**Your task**
Scan the listing below. Report each line that includes "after".

**Dataset section**
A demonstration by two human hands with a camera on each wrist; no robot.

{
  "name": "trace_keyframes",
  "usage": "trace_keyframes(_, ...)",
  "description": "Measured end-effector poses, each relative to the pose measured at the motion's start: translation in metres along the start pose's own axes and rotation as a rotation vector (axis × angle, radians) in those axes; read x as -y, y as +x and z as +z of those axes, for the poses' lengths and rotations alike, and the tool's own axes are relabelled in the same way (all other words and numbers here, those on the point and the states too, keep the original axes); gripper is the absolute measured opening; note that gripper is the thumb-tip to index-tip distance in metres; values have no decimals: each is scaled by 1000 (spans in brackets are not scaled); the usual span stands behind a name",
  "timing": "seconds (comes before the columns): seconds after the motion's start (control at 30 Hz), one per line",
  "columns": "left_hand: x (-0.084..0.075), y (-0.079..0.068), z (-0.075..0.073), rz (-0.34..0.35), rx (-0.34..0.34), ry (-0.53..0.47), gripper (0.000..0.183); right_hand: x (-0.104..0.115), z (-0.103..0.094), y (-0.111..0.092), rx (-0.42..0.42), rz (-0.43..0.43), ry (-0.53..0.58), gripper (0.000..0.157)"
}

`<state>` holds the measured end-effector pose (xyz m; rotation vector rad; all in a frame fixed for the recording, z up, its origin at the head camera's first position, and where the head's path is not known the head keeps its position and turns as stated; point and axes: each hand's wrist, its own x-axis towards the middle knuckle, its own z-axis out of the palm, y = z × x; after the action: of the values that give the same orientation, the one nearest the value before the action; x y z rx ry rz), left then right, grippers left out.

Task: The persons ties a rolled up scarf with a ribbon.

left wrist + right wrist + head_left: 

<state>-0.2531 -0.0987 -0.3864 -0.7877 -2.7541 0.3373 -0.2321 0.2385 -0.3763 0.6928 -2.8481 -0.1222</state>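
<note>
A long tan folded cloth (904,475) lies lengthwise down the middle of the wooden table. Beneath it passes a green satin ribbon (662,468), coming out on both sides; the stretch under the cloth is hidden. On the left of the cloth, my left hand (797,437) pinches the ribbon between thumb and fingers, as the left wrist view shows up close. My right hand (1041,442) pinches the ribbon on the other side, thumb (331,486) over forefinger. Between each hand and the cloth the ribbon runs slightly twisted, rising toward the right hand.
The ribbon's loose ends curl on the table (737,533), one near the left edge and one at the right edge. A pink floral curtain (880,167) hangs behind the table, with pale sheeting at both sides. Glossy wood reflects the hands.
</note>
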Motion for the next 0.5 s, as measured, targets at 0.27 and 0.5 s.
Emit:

**Response**
  "timing": "seconds (comes before the columns): seconds after the motion's start (control at 30 Hz), one per line",
`<state>` holds the measured end-effector pose (xyz m; rotation vector rad; all in a frame fixed for the recording, z up, its origin at the head camera's first position, and where the head's path is not known the head keeps its position and turns as stated; point and axes: each hand's wrist, its own x-axis towards the middle knuckle, its own z-axis out of the palm, y = z × x; after the action: of the values that give the same orientation, the one nearest the value before the action; x y z rx ry rz), left then right, grippers left out.

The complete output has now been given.